All Code in this essay can be found in https://github.com/Vast-Stars/Algorithm/tree/master/Majority

Basic Report

1. Description

Given an array of size n, find the majority element.

The majority element is the element that appears more than ⌊ n/2 ⌋ times.

2. Algorithm

We can use the nature of the problem:

appears more than ⌊ n/2 ⌋ times.

which means we can delete both a and b if a≠b, and this will not change the Majority Element in the remaining part of the array.

Specifically, I use a counter to record the number of occurrences of the target. I initialize target to array[0] , and sequential scan the array sequentially to array[i]. The counter will increase by 1 if array[i]==target, or otherwise will decrease by 1. If counter==0 then pick up next number as new target and continue this process until the entire array is scanned or counter >SIZE/2(which means program find a Majority element clearly).

3. Source Codes

The main function is demonstrated below:

int majorityElement(vector<int>& INPUT) 
{
  int count = 1;
  int target = INPUT[0];
  int size = INPUT.size();
  int total_size = size;
  for (int i = 1; i<total_size && count <= size / 2; i++)
  {
      if (INPUT[i] == target)
          count++;
      else
      {
          count--;
          if (count == 0)
              if (i + 1 ==total_size)
                  return INT_MIN; //Can Not Find Majority Element
              else
              {
                  target = INPUT[i + 1];
                  size = total_size- i - 1;
              }
      }
  }
  return target;
}

Time complexity: O(n) Space complexity: O(1)

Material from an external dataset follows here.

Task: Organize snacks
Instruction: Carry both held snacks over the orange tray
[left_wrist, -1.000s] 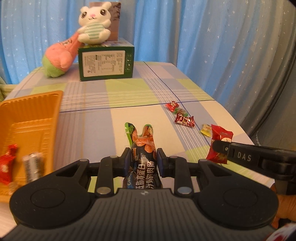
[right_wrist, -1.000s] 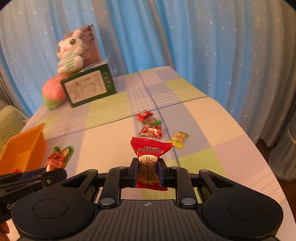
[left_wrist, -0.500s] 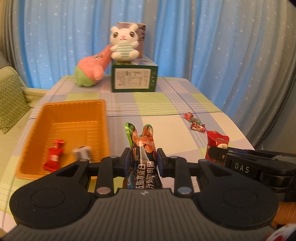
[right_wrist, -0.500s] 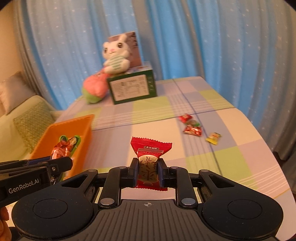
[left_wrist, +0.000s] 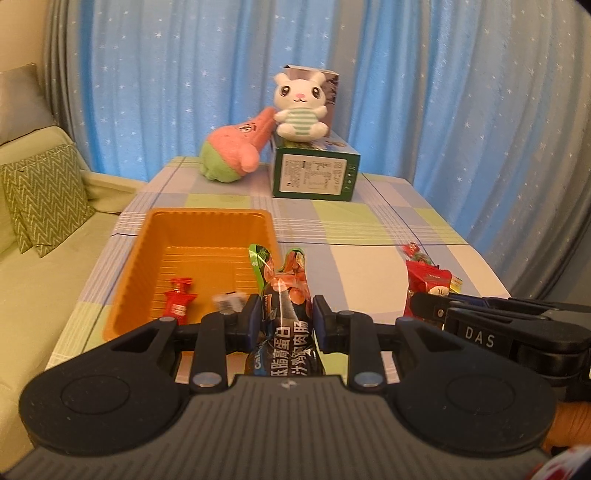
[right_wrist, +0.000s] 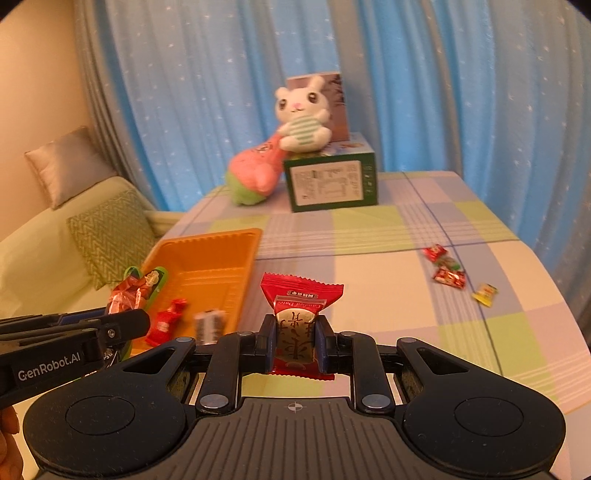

This function is tested by LeetCode: 169.Majority Element successfully.

4. Recursive process

graph LR;
  a[*1*,2,3,2,1]--> |Target=1 Counter=1|B[1,*2*,3,2,1] 
  B--> |Target=1 Counter=0|C[1,2,*3*,2,1];
  C--> |Rest Target=3|C;
  C--> |Target=3 Counter=1|D[3,*2*,1];
  D--> |Target=3 Counter=0|E[*1*];
  E--> |Rest Target=1|E;

Further Thinking

1. Algorithm optimization

In fact, we can improve this algorithm in 2 ways.

Use hash . Although it takes O(n) time complexity and O(n) space complexity, hash map(or table) is much convenient to deal with similar problem related statistics.
On the basis of the original algorithm, I change variable size in end condition count <= size / 2. I find that target only needs to be greater than half the length of the remaining array, rather than half the total length. On the implementation, only one additional variable is required to record the last index(i) of target == 0 and use size = total_size- i - 1 instead of size = total_size.

Tested in 15,000 examples(Randomly generated, see source code for details), I get the speed difference between the 2 algorithms:

From the graph we can know it depends on the usage scenarios to choose and optimize algorithm to play its best performance.

2. Similar Problem Ⅰ: Find the Majority Element(appear greater or equal to`⌊ n/2 ⌋` times )

To be honest, it’s confusing me for some time. I consider the cases of the parity of n, or whether there must be a solution to this problem . And it’s very difficult to generalize several cases of the algorithm together.

But later I came across another Majority problem(see blow), and I solved this problem effortlessly.

3. Similar Problem Ⅱ: Find the Majority Element(appear more than `⌊ n/3 ⌋` times )

Problem Source: LeetCode 229. Majority Element II

First of all, we can prove that there is up to 2 majority element . So it is natural to think about using 2 counters to record 2 targets(It seems to “doubled” previous algorithm). What’s differences is we need scan the entire array to count the number of target1 and target2 after the first traversal.

vector<int> majorityElement(vector<int>& nums) 
{
    int t1,t2;
	int c1=0,c2=0;
	vector<int> ans;
	for(int i:nums)
	{
		if(i==t1 || i==t2)
		{
			if(i==t2)
				c2++;
			else
				c1++;
		}
		else 
		{
			if(c1==0)
			{
				t1=i;
				c1=1;
			}
			else if(c2==0)
			{
				t2=i;
				c2=1;
			}
			else
				c1--;c2--;
		}
	}
	c1=0;c2=0;
	for(int i:nums)
	{
		if(i==t1) c1++;
		if(i==t2) c2++;
	}
	if(c1>nums.size()/3)
		ans.push_back(t1);
	if(c2>nums.size()/3)
		ans.push_back(t2);	
	return ans;
}